### Exercise details
The word "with" occurs in some lines of the data. Return each such line.

### Information supplied
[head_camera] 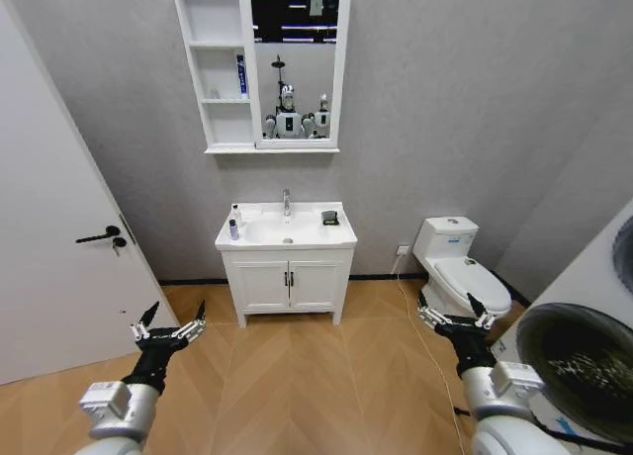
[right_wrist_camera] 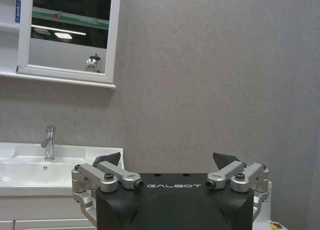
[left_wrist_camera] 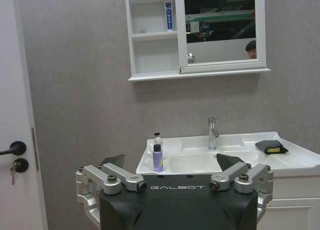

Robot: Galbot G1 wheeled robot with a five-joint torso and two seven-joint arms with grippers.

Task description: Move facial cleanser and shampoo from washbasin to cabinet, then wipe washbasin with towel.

### Exercise output
Robot: Galbot G1 wheeled robot with a five-joint torso and two seven-joint arms with grippers.
Task description: Move facial cleanser and shampoo from washbasin to cabinet, then wipe washbasin with towel.

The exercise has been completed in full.